§ **Task brief**
Give back the entire listing exactly as it was provided.

§ **Data block**
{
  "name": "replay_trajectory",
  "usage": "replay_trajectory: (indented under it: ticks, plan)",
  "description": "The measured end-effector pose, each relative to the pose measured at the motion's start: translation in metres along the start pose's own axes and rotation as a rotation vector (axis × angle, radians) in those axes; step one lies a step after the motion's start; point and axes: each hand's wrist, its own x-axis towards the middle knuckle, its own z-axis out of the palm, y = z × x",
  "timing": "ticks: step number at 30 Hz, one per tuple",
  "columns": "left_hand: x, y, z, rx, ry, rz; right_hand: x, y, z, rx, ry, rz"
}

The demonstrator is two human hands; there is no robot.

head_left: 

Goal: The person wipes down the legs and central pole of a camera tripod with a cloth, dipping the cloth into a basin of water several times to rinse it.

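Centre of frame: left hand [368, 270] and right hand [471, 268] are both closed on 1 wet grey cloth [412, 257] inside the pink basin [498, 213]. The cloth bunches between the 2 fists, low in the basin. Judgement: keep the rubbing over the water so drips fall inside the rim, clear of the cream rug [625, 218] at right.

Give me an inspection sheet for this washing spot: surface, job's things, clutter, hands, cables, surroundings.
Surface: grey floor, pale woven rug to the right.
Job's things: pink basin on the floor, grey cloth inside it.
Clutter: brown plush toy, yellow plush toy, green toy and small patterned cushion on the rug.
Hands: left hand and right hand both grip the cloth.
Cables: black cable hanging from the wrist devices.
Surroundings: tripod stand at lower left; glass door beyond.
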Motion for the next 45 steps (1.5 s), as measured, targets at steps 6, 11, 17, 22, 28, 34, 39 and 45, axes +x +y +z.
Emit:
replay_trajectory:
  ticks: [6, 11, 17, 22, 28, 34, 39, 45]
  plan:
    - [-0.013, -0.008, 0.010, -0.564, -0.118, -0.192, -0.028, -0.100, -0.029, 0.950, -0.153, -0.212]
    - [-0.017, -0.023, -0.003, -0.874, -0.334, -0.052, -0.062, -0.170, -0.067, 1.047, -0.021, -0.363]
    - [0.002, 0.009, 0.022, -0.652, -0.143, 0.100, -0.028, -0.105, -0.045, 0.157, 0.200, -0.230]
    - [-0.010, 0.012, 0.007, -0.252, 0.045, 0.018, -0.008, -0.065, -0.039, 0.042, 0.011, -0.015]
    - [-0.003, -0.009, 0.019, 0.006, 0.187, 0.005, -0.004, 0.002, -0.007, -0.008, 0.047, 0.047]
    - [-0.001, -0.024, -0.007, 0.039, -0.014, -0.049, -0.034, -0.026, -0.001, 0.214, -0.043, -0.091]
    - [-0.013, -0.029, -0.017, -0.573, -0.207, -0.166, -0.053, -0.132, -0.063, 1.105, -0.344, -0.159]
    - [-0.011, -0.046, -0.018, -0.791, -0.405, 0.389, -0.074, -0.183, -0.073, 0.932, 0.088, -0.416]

§ **Your response**
{
  "name": "replay_trajectory",
  "usage": "replay_trajectory: (indented under it: ticks, plan)",
  "description": "The measured end-effector pose, each relative to the pose measured at the motion's start: translation in metres along the start pose's own axes and rotation as a rotation vector (axis × angle, radians) in those axes; step one lies a step after the motion's start; point and axes: each hand's wrist, its own x-axis towards the middle knuckle, its own z-axis out of the palm, y = z × x",
  "timing": "ticks: step number at 30 Hz, one per tuple",
  "columns": "left_hand: x, y, z, rx, ry, rz; right_hand: x, y, z, rx, ry, rz"
}

The demonstrator is two human hands; there is no robot.

head_left: 

Goal: The person wipes down the legs and central pole of a camera tripod with a cloth, dipping the cloth into a basin of water several times to rinse it.

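Centre of frame: left hand [368, 270] and right hand [471, 268] are both closed on 1 wet grey cloth [412, 257] inside the pink basin [498, 213]. The cloth bunches between the 2 fists, low in the basin. Judgement: keep the rubbing over the water so drips fall inside the rim, clear of the cream rug [625, 218] at right.

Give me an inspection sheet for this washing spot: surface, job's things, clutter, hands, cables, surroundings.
Surface: grey floor, pale woven rug to the right.
Job's things: pink basin on the floor, grey cloth inside it.
Clutter: brown plush toy, yellow plush toy, green toy and small patterned cushion on the rug.
Hands: left hand and right hand both grip the cloth.
Cables: black cable hanging from the wrist devices.
Surroundings: tripod stand at lower left; glass door beyond.
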Motion for the next 45 steps (1.5 s), as measured, targets at steps 6, 11, 17, 22, 28, 34, 39 and 45, axes +x +y +z.
Emit:
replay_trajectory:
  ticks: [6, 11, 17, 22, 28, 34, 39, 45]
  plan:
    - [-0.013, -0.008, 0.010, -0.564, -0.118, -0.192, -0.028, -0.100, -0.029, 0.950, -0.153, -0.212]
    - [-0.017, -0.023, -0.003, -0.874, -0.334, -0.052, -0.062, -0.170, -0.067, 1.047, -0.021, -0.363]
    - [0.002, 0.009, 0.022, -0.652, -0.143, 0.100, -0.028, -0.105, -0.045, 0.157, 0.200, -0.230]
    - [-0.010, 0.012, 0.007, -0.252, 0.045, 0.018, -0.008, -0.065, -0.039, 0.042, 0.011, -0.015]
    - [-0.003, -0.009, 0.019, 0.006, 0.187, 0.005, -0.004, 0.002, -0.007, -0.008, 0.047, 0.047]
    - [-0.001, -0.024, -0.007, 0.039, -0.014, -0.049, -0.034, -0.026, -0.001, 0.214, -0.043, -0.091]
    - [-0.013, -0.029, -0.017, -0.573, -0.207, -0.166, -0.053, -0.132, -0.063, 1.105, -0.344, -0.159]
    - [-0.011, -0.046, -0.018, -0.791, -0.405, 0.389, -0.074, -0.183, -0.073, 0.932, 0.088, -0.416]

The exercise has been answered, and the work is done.